Auswanderer-Communitys — Die Deutschen auf den Kanaren
Die Kanaren sind Europas beliebtestes Auswanderer-Ziel für deutschsprachige Residenten. Schätzungsweise 30.000–50.000 Deutsche leben permanent oder semi-permanent auf den Inseln, dazu kommen Tausende Österreicher und Schweizer. Die größten Communitys finden sich auf:
- Teneriffa Süd: Los Cristianos, Playa de las Américas, Costa Adeje — hier gibt es ganze Straßenzüge mit deutschen Bäckereien, Metzgereien, Apotheken und Immobilienmaklern. Die Gegend um den Pueblo Canario in Playa de las Américas ist praktisch ein deutsches Dorf in der Sonne
- Gran Canaria Süd: Maspalomas, Playa del Inglés, San Agustín — ähnlich wie auf Teneriffa, mit eigenen Ärzten, Anwälten und Vereinen
- Fuerteventura: Corralejo und Costa Calma haben wachsende deutsche Communitys, oft mit Surfer- und Outdoor-Fokus
- Lanzarote: Kleinere, aber etablierte deutsche Gemeinde, besonders in Playa Blanca und Costa Teguise
Die Integration variiert stark: Manche Auswanderer leben seit Jahrzehnten auf den Inseln, sprechen fließend Spanisch und sind tief in die lokale Gesellschaft integriert. Andere bewegen sich ausschließlich in der deutschen Blase — lesen die „Wochenblatt"-Zeitung, gehen zum deutschen Arzt und treffen sich im deutschen Stammtisch. Für Urlauber ist die deutsche Infrastruktur praktisch (deutschsprachige Ärzte bei Notfällen!), aber man sollte sich bewusst sein, dass diese Parallelwelt nicht das „echte" kanarische Leben widerspiegelt.

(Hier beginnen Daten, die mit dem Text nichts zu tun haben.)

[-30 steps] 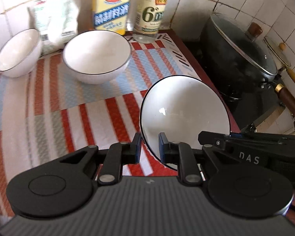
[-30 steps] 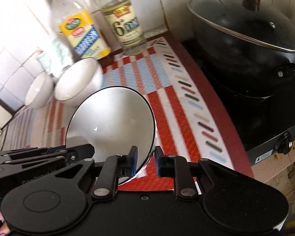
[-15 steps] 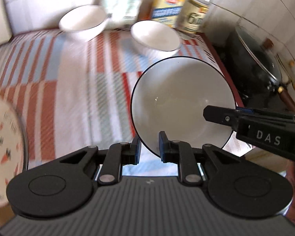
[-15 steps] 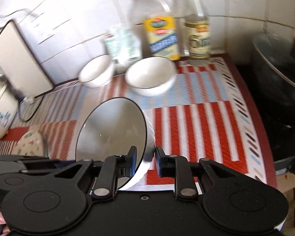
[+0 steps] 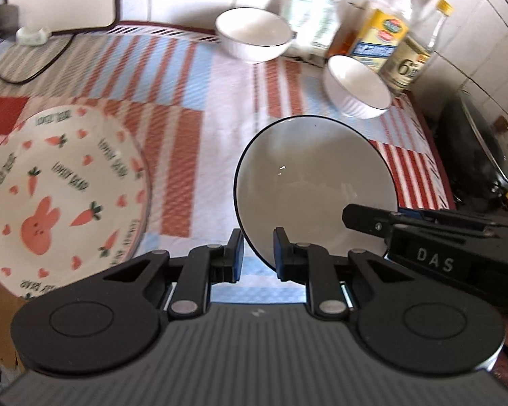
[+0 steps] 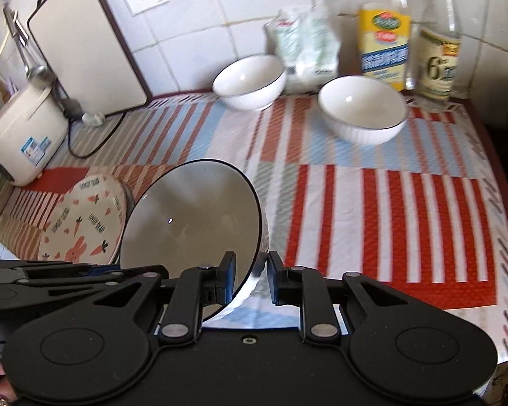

Neben den Deutschen leben auch große Communitys von Briten (besonders auf Teneriffa Süd und Lanzarote), Skandinaviern (Gran Canaria) und zunehmend Digitale Nomaden aus aller Welt (Coworking-Spaces in Santa Cruz, Las Palmas und Puerto de la Cruz boomen).
💡 Tipp
Die Clinica Tamaragua in Playa de las Américas und die Clinica Germano-Canaria in Las Palmas haben deutschsprachige Ärzte. Keine Sprachbarriere im Ernstfall — aber ganz normal über die Europäische Krankenversicherungskarte abrechenbar.